# [Requirement]
Each line of the data should be transcribed exactly as given.

# [Provided material]
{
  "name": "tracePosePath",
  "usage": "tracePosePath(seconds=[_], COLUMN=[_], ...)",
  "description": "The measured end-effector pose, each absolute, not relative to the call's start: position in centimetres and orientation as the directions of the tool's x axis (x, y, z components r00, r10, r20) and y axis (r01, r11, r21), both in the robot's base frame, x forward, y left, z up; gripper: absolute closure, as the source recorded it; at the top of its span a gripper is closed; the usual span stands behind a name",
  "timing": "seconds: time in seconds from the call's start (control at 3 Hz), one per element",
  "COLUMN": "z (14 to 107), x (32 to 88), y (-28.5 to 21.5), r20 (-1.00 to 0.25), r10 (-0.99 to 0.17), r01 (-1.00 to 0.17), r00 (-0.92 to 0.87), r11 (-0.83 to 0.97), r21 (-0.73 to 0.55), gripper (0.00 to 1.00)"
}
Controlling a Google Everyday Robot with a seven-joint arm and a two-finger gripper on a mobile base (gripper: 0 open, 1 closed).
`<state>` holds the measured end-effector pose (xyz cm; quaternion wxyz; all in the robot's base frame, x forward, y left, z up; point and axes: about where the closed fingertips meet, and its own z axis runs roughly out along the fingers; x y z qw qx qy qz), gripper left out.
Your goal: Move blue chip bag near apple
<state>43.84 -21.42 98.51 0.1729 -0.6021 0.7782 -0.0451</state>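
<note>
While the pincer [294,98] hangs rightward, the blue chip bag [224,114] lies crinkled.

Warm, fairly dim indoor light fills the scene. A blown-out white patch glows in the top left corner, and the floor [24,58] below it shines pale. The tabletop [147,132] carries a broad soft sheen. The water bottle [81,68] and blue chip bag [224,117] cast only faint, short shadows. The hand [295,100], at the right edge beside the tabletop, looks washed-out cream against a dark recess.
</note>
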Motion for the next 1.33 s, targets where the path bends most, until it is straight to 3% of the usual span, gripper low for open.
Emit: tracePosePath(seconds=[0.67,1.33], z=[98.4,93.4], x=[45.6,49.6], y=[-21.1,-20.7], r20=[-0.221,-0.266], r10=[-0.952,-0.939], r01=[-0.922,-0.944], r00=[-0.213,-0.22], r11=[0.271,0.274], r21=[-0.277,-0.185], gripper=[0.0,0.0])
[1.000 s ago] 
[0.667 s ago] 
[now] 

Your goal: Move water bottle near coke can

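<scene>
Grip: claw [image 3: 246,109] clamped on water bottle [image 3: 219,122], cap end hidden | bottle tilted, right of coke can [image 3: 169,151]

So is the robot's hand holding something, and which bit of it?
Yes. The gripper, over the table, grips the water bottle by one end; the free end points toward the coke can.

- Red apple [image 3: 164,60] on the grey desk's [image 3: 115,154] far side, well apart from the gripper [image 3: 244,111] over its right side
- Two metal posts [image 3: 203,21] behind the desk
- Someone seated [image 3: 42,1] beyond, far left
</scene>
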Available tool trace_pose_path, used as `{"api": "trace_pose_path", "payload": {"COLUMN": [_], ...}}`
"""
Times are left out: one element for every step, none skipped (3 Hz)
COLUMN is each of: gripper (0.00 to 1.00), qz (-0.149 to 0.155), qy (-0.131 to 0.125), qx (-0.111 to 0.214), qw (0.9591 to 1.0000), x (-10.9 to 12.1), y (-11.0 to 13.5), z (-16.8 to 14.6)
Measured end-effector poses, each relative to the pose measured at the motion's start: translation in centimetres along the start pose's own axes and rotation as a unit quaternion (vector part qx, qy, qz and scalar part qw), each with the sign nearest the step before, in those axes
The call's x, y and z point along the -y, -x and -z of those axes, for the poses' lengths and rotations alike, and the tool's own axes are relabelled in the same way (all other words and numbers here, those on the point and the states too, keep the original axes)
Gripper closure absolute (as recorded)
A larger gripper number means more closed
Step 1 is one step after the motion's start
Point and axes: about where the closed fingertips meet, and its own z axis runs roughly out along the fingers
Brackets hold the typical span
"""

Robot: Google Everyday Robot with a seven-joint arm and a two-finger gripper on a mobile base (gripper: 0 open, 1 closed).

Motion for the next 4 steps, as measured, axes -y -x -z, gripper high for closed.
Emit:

# [Expected answer]
{
  "name": "tracePosePath",
  "usage": "tracePosePath(seconds=[_], COLUMN=[_], ...)",
  "description": "The measured end-effector pose, each absolute, not relative to the call's start: position in centimetres and orientation as the directions of the tool's x axis (x, y, z components r00, r10, r20) and y axis (r01, r11, r21), both in the robot's base frame, x forward, y left, z up; gripper: absolute closure, as the source recorded it; at the top of its span a gripper is closed; the usual span stands behind a name",
  "timing": "seconds: time in seconds from the call's start (control at 3 Hz), one per element",
  "COLUMN": "z (14 to 107), x (32 to 88), y (-28.5 to 21.5), r20 (-1.00 to 0.25), r10 (-0.99 to 0.17), r01 (-1.00 to 0.17), r00 (-0.92 to 0.87), r11 (-0.83 to 0.97), r21 (-0.73 to 0.55), gripper (0.00 to 1.00)"
}
Controlling a Google Everyday Robot with a seven-joint arm and a two-finger gripper on a mobile base (gripper: 0 open, 1 closed).
`<state>` holds the measured end-effector pose (xyz cm; quaternion wxyz; all in the robot's base frame, x forward, y left, z up; point and axes: about where the closed fingertips meet, and its own z axis runs roughly out along the fingers; x y z qw qx qy qz), gripper left out.
Your goal: Move blue chip bag near apple
<state>43.84 -21.42 98.51 0.1729 -0.6021 0.7782 -0.0451</state>
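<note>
While the pincer [294,98] hangs rightward, the blue chip bag [224,114] lies crinkled.

Warm, fairly dim indoor light fills the scene. A blown-out white patch glows in the top left corner, and the floor [24,58] below it shines pale. The tabletop [147,132] carries a broad soft sheen. The water bottle [81,68] and blue chip bag [224,117] cast only faint, short shadows. The hand [295,100], at the right edge beside the tabletop, looks washed-out cream against a dark recess.
</note>
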Motion for the next 1.33 s, targets where the path bends most, until it is straight to 3% of the usual span, gripper low for open.
Emit: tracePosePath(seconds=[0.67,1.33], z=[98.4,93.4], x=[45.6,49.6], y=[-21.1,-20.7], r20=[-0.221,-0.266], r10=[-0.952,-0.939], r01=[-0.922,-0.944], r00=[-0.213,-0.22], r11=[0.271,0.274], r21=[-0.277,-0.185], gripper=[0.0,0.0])
[1.000 s ago] 
[0.667 s ago] 
[now] 

Your goal: Move water bottle near coke can

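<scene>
Grip: claw [image 3: 246,109] clamped on water bottle [image 3: 219,122], cap end hidden | bottle tilted, right of coke can [image 3: 169,151]

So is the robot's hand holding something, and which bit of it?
Yes. The gripper, over the table, grips the water bottle by one end; the free end points toward the coke can.

- Red apple [image 3: 164,60] on the grey desk's [image 3: 115,154] far side, well apart from the gripper [image 3: 244,111] over its right side
- Two metal posts [image 3: 203,21] behind the desk
- Someone seated [image 3: 42,1] beyond, far left
</scene>
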Available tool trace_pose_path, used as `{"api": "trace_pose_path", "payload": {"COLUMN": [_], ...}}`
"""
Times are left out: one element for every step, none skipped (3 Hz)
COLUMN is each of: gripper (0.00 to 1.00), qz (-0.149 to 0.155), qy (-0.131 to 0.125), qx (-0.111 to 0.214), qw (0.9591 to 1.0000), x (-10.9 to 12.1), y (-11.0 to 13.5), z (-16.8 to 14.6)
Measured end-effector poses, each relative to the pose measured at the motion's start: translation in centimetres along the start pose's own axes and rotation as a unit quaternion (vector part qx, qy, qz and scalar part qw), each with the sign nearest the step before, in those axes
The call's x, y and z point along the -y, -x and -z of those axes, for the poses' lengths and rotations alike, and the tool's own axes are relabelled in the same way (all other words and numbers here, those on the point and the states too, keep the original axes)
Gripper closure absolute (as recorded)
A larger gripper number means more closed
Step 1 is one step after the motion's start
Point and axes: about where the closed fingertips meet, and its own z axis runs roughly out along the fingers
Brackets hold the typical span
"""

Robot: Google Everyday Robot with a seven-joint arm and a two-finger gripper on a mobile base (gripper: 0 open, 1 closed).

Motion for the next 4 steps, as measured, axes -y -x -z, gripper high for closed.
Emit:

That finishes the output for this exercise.